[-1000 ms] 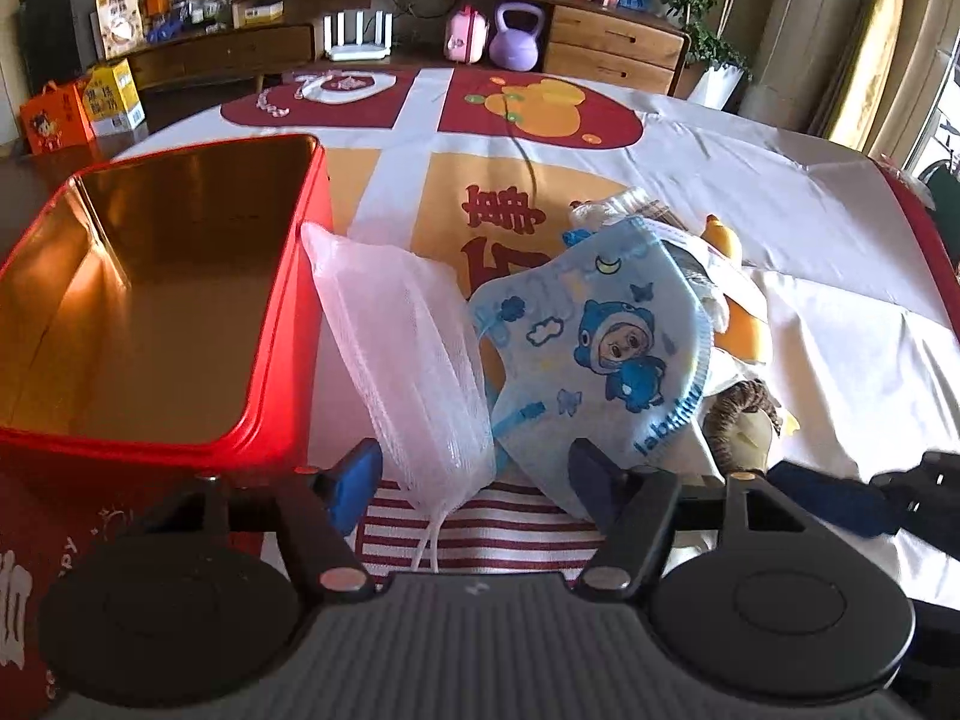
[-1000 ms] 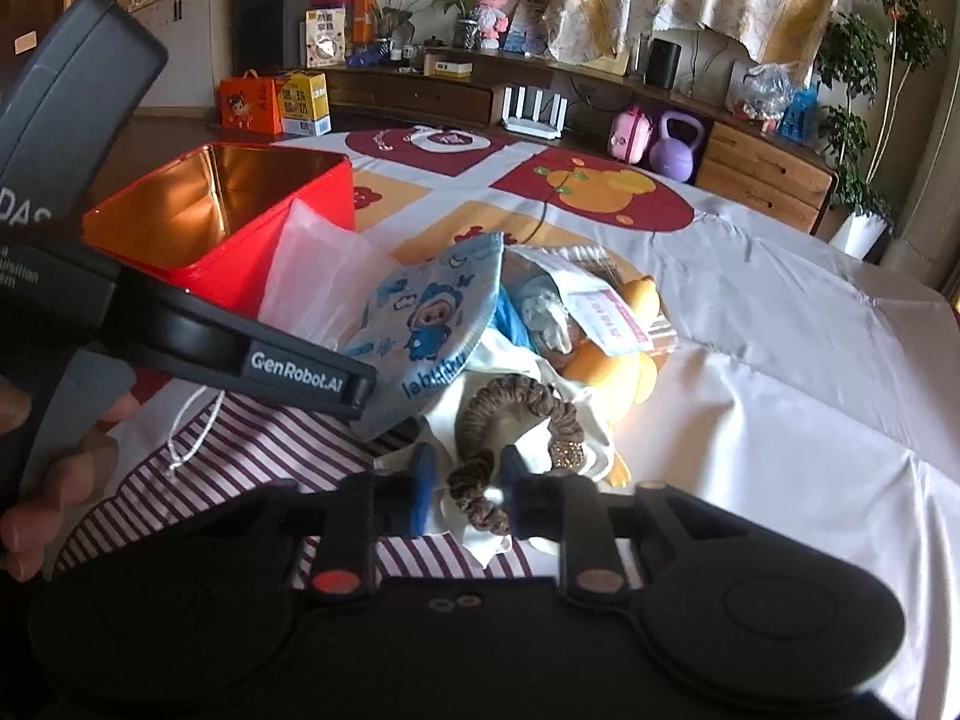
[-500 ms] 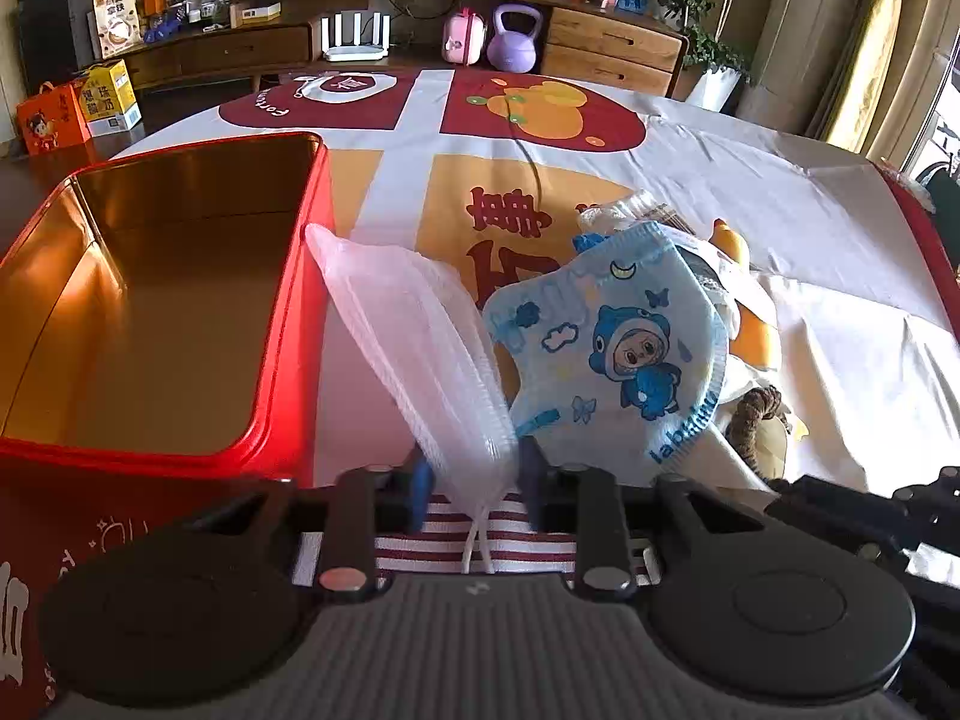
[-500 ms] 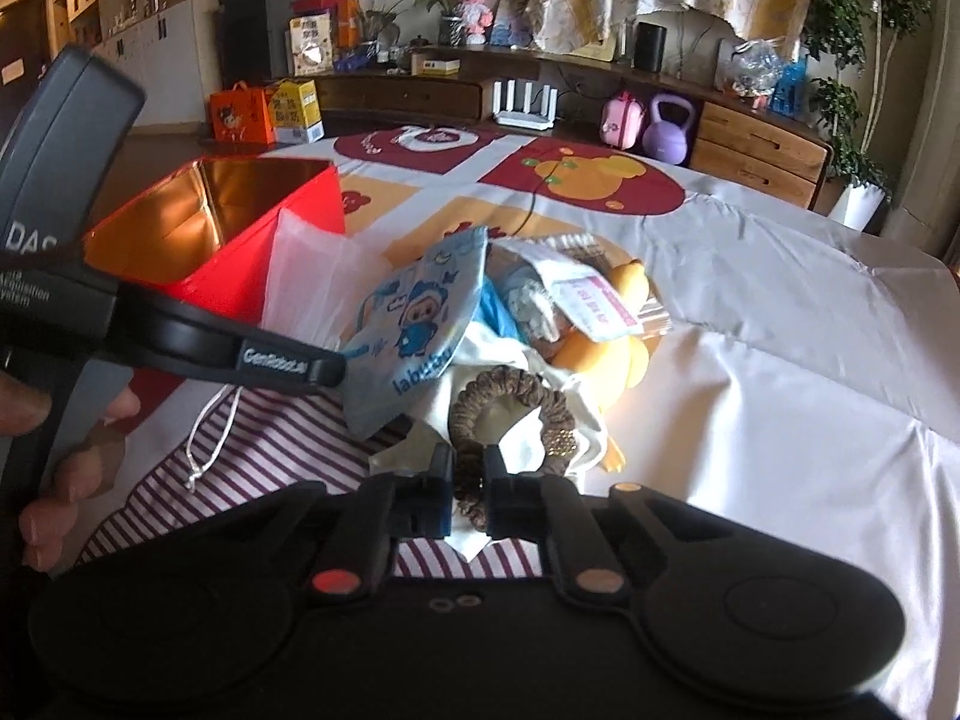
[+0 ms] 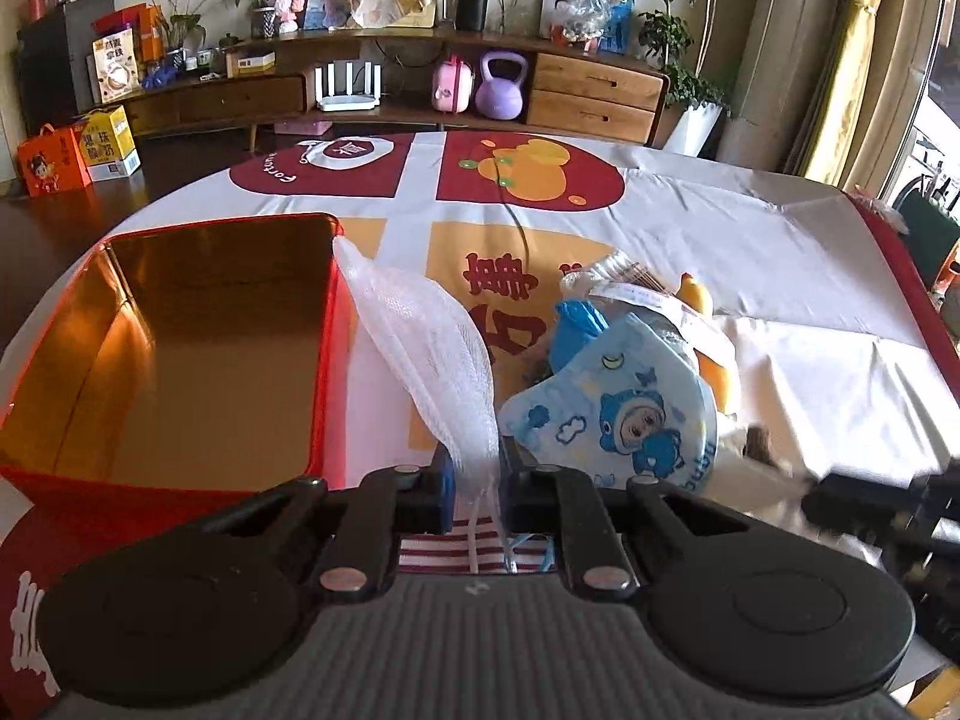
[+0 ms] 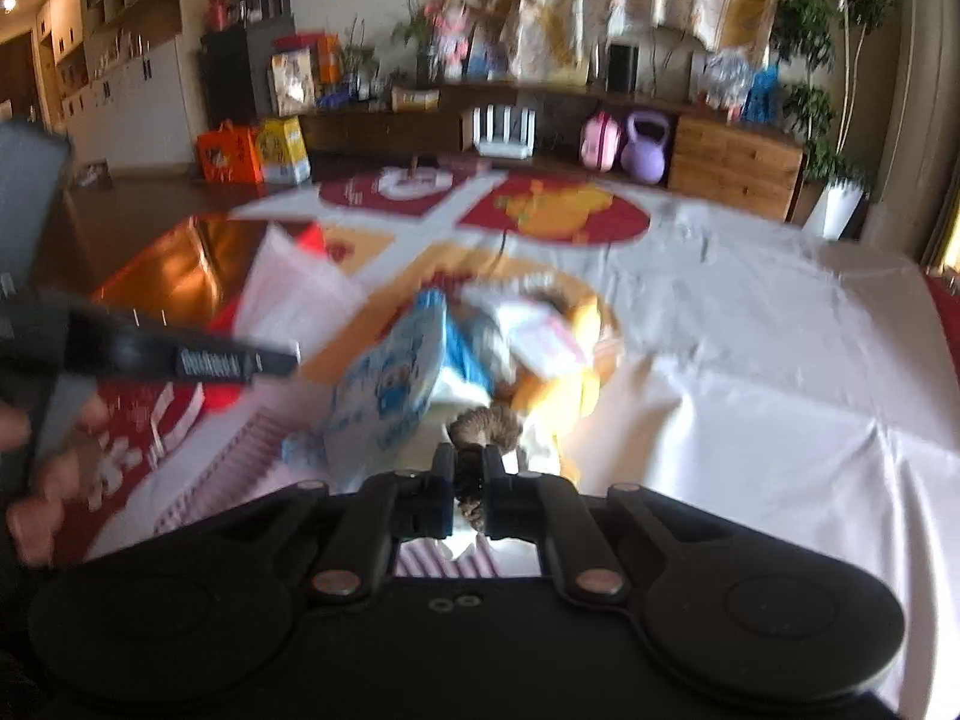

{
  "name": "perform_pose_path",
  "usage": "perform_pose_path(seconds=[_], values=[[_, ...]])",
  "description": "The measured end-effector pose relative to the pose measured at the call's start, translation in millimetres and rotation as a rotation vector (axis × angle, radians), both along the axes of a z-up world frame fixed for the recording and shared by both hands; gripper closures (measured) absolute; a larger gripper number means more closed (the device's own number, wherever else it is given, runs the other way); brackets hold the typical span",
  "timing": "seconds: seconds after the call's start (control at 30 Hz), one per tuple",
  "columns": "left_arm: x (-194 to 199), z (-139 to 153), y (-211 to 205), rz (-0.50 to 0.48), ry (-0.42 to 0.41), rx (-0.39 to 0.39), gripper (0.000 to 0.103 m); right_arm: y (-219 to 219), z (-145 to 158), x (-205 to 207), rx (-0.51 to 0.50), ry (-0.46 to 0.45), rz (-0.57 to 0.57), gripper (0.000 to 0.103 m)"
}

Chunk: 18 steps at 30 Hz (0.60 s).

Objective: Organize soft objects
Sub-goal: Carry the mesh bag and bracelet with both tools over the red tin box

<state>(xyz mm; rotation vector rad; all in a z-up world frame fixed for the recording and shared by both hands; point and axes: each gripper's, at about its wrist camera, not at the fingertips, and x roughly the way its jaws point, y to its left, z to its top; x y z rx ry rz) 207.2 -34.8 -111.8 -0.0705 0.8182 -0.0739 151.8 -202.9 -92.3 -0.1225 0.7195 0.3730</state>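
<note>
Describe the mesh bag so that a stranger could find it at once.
Find the red tin on the table. Just right of its wall, the mesh bag rises from the left gripper. It is plain white netting; the mask beside it has blue cartoons.

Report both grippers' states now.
Left gripper: shut on the white mesh bag.
Right gripper: shut on the brown fabric scrunchie.
</note>
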Motion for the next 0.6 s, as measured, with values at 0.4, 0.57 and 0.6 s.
perform_pose_path(seconds=[0.4,0.57,0.6], values=[[-13,-3,4,0.0,0.017,-0.003,0.09,-7,-14,-8,0.034,0.08,-0.016,0.084],[-12,-5,3,-0.007,0.022,-0.005,0.09,-2,-12,5,0.05,0.083,-0.031,0.084],[-11,-6,2,-0.01,0.023,-0.005,0.09,-1,-13,8,0.053,0.09,-0.032,0.084]])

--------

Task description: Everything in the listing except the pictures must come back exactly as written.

Finished task:
[-1000 ms] 
[-1000 ms] 
[-500 ms] 
[-500 ms] 
[+0 ms] 
[+0 ms] 

{
  "name": "perform_pose_path",
  "usage": "perform_pose_path(seconds=[_], values=[[_, ...]])",
  "description": "The measured end-effector pose relative to the pose measured at the call's start, translation in millimetres and rotation as a rotation vector (axis × angle, radians), both along the axes of a z-up world frame fixed for the recording and shared by both hands; gripper closures (measured) absolute; a larger gripper number means more closed (the device's own number, wherever else it is given, runs the other way); brackets hold the typical span",
  "timing": "seconds: seconds after the call's start (control at 30 Hz), one per tuple",
  "columns": "left_arm: x (-194 to 199), z (-139 to 153), y (-211 to 205), rz (-0.50 to 0.48), ry (-0.42 to 0.41), rx (-0.39 to 0.39), gripper (0.000 to 0.103 m); right_arm: y (-219 to 219), z (-145 to 158), x (-205 to 207), rx (-0.51 to 0.50), ry (-0.46 to 0.45), rz (-0.57 to 0.57), gripper (0.000 to 0.103 m)"
}

Chunk: 18 steps at 30 Hz (0.60 s).

Objective: Organize soft objects
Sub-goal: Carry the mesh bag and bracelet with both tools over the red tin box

<state>(xyz mm; rotation vector rad; all in a z-up world frame fixed for the recording and shared by both hands; point and axes: each gripper's, at about its wrist camera, not at the fingertips, and x roughly the way its jaws point, y to its left, z to its top; x y z rx ry rz) 207.2 -34.8 -111.8 -0.0705 0.8182 -0.0739 151.8 -202.9 -92.3 -0.1225 0.7195 0.3730</state>
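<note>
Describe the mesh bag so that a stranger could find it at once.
Find the red tin on the table. Just right of its wall, the mesh bag rises from the left gripper. It is plain white netting; the mask beside it has blue cartoons.

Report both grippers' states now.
Left gripper: shut on the white mesh bag.
Right gripper: shut on the brown fabric scrunchie.
</note>
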Motion for the next 0.6 s, as measured, with values at 0.4, 0.57 and 0.6 s.
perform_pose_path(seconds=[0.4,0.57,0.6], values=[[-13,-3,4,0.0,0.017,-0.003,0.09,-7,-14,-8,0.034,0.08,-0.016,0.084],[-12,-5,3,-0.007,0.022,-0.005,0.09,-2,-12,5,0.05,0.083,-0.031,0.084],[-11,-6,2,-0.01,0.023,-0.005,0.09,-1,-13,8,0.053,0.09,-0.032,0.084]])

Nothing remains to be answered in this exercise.